*Exercise details*
Omit the pictures and retype only the lines from the one containing "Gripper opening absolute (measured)" through the end of the listing, both ends included.

*Source material*
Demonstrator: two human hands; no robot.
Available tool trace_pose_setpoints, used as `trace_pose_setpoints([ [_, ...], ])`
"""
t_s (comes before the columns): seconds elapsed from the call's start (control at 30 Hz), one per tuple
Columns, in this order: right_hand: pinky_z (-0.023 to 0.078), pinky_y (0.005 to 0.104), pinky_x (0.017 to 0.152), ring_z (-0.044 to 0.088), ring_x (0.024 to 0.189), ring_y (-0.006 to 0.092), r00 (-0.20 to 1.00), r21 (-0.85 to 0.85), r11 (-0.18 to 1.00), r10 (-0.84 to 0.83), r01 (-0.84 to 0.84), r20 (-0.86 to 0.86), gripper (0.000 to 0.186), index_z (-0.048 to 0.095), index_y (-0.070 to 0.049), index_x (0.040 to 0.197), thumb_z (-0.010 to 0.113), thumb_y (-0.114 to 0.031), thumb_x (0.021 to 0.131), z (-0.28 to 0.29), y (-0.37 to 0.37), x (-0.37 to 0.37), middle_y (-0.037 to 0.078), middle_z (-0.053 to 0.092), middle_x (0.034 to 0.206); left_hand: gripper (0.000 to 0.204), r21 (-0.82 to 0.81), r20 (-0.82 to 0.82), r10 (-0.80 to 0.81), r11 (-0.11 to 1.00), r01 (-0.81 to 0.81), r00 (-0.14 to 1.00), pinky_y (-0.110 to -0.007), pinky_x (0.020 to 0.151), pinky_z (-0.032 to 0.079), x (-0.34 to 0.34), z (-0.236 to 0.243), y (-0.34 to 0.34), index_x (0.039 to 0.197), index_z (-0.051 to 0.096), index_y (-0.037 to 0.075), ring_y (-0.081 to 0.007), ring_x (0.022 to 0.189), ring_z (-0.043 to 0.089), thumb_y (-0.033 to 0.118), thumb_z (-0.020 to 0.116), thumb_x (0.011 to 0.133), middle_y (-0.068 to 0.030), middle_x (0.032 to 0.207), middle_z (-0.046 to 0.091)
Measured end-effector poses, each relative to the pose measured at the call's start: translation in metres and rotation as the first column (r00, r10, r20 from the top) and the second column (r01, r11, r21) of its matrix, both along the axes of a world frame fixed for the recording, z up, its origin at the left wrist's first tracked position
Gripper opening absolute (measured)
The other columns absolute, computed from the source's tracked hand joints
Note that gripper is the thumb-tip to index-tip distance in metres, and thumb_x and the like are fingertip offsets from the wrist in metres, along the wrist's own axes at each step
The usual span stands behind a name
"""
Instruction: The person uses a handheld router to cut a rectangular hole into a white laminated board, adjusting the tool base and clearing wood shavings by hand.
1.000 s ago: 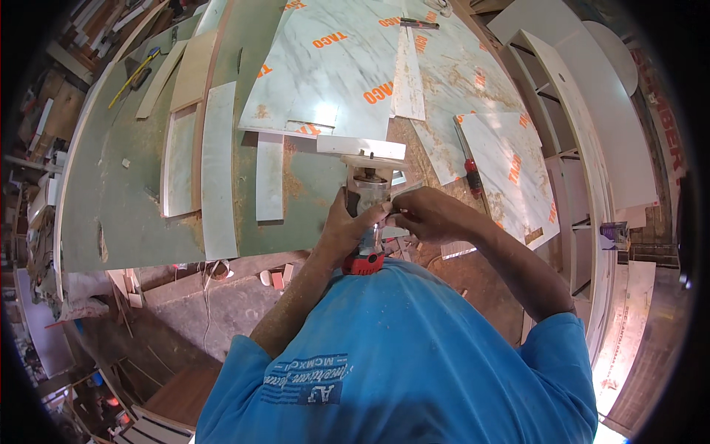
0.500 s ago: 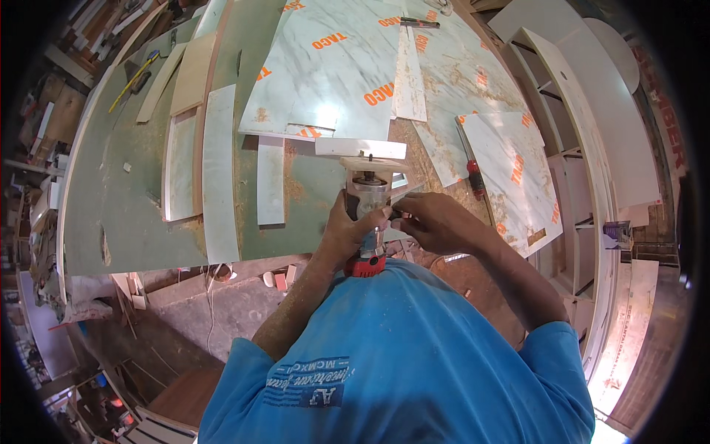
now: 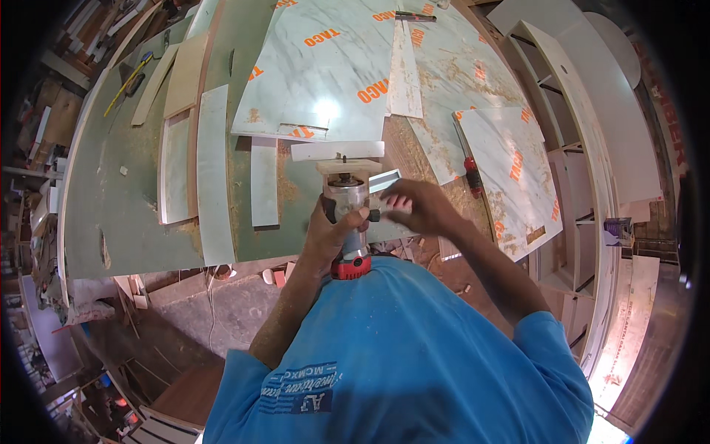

*Answer to this problem*
Gripper opening absolute (measured)
The other columns absolute, computed from the source's tracked hand joints
Note that gripper is the thumb-tip to index-tip distance in metres, and thumb_x and the like are fingertip offsets from the wrist in metres, along the wrist's own axes at each step
The usual span stands behind a name
"""
Instruction: The person uses a handheld router to cut a rectangular hole into a white laminated board, adjusting the tool base and clearing wood shavings by hand.
1.000 s ago: 
0.500 s ago: 
now: 

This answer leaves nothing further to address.